St. Nikodemos of the Holy Mountain writes excellently on this subject in his Handbook of Spiritual Counsel. He writes there in a chapter about the Theotokos, and he says it very well. It is all taken from the Fathers of the Church."

- "The purpose of the creation is the incarnation, according to the Fathers. Man was made for glorification."

D) The Energy of God in Nature

- "All things participate in the creative energy of God, but not in His glorifying energy."

- "Creative means that it brings into existence, sustaining means that it maintains: in other words, maintenance. Like the plumber who comes to your house and maintains the pipes."

- "In the universe there are no so-called natural laws, which God is alleged to have put into creation before abandoning it. Instead there are natural inner principles (logoi), which are the uncreated energy of God." (Metropolitan Hierotheos of Nafpaktos)

- "The energy of God is everywhere. It is everywhere present and pervades the universe."

- "Many Fathers, particularly St. Maximus the Confessor, when they refer to the sustaining, maintaining energy of God that is present in the whole of creation, mention the inner principles (logoi) of things. These 'inner principles of beings' are not the archetypes of the ideas, as the ancient philosophers asserted, but the creative and sustaining energy of God." (Metropolitan Hierotheos of Nafpaktos)

- "There is a difference between the Fathers and Augustine on the following point: because Augustine identified the glory of God with Plato's archetypes and Plato's forms, illumination for Augustine was not the unceasing remembrance of God in the heart, but the vision of the archetypes in the essence of God, when someone conceives the archetypes or forms with his brain.

We need to be careful here because sometimes the archetypes are used by the Fathers, but for the Fathers the archetypes are formless: they are not the Platonic forms, whereas for Augustine they are the forms that are identical to the archetypes. Here we have the forms. We have the rationes - that is to say, the rationes that are the inner principles (logoi). The inner principles (logoi) are called rationes in Latin. Augustine occasionally refers to the rationes.

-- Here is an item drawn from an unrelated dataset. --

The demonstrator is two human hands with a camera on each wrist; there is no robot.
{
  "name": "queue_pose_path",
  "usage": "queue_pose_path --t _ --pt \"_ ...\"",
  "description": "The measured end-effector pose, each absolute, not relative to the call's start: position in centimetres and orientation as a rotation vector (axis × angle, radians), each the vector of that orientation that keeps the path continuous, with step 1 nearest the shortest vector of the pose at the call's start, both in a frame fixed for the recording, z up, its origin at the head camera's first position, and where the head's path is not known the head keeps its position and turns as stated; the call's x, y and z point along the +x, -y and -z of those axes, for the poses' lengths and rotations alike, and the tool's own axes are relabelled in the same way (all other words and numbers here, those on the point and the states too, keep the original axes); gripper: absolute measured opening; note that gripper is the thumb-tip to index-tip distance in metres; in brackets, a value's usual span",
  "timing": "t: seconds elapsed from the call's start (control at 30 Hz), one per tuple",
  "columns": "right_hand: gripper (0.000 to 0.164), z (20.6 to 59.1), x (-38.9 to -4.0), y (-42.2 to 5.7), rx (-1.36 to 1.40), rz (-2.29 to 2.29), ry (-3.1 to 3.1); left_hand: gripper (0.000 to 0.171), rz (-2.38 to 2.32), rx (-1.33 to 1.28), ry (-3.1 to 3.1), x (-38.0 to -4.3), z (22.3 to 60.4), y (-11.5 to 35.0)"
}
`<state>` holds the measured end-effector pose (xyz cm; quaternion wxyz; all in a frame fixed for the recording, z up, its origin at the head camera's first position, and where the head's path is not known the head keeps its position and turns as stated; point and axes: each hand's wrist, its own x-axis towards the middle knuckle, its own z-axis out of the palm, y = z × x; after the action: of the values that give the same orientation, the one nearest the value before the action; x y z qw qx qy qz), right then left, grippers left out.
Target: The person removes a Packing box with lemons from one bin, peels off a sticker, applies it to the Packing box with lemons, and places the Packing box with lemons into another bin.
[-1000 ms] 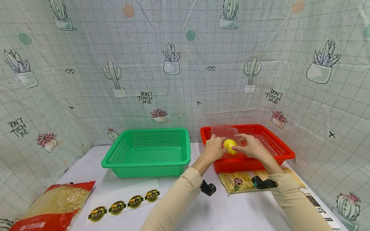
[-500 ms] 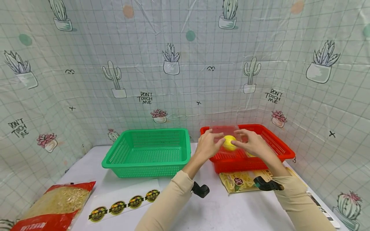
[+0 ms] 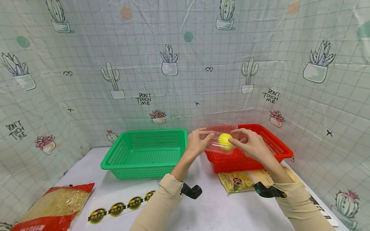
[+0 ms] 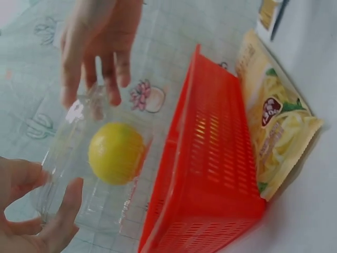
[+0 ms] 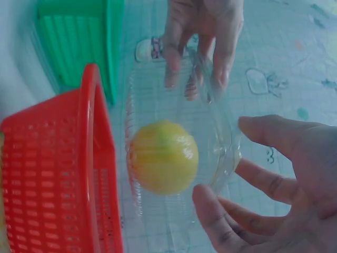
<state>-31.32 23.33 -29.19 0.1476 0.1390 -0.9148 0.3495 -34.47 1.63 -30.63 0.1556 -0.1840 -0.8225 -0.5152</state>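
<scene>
A clear plastic box (image 3: 221, 129) hangs above the front left part of the red basket (image 3: 237, 166), tilted, with a round yellow fruit (image 3: 224, 141) inside. My left hand (image 3: 197, 142) grips the box's left end between thumb and fingers. At the opposite end my right hand (image 3: 252, 143) holds it the same way. In the left wrist view the fruit (image 4: 117, 154) shows through the clear wall, apart from all fingers. From the right wrist, the box (image 5: 158, 95) is seen held at its rim by both hands. The fruit's exact kind is unclear.
A green basket (image 3: 144, 171) stands left of the red one. A yellow food packet (image 3: 241, 182) lies before the red basket. At the left front are a red-ended bag (image 3: 60, 200) and a sheet of round stickers (image 3: 125, 207). A patterned curtain (image 3: 185, 86) hangs behind.
Both hands have lifted the box with the fruit out of the red basket and moved it slightly left. The left hand has shifted left along with it.
</scene>
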Motion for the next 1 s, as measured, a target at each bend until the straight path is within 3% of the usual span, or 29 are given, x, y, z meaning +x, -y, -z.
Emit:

This would be fine if he went no further. This is the teaching of the faith, because we ought to know the inner principles (logoi) of things. However, for us these inner principles are not archetypal forms. They are not forms for divine purposes, destinies and so on; they are what God wills. For Plato they are not divine purposes. For Plato they are the originals of which the world is a copy. That is to say, there is a form of man and we are a copy of the idea of man. Yes, but man is not a copy of the inner principles (logoi) of being, because the principles of being are free from form and have no shape. The principles of beings have no similarity at all with created things in patristic literature."

- "When someone is in the state of illumination he acquires natural theoria of beings, which means that he sees the uncreated energy of God within creation. He who is illuminated has the energy of God within him and sees the energy of the Holy Spirit in all created beings.

One stage is when you see it through faith. That is to say, you understand the energy of God within creation when you accept the teaching of the saints. The next is when you see the energy of God within creation, when you participate in the illuminating energy of God."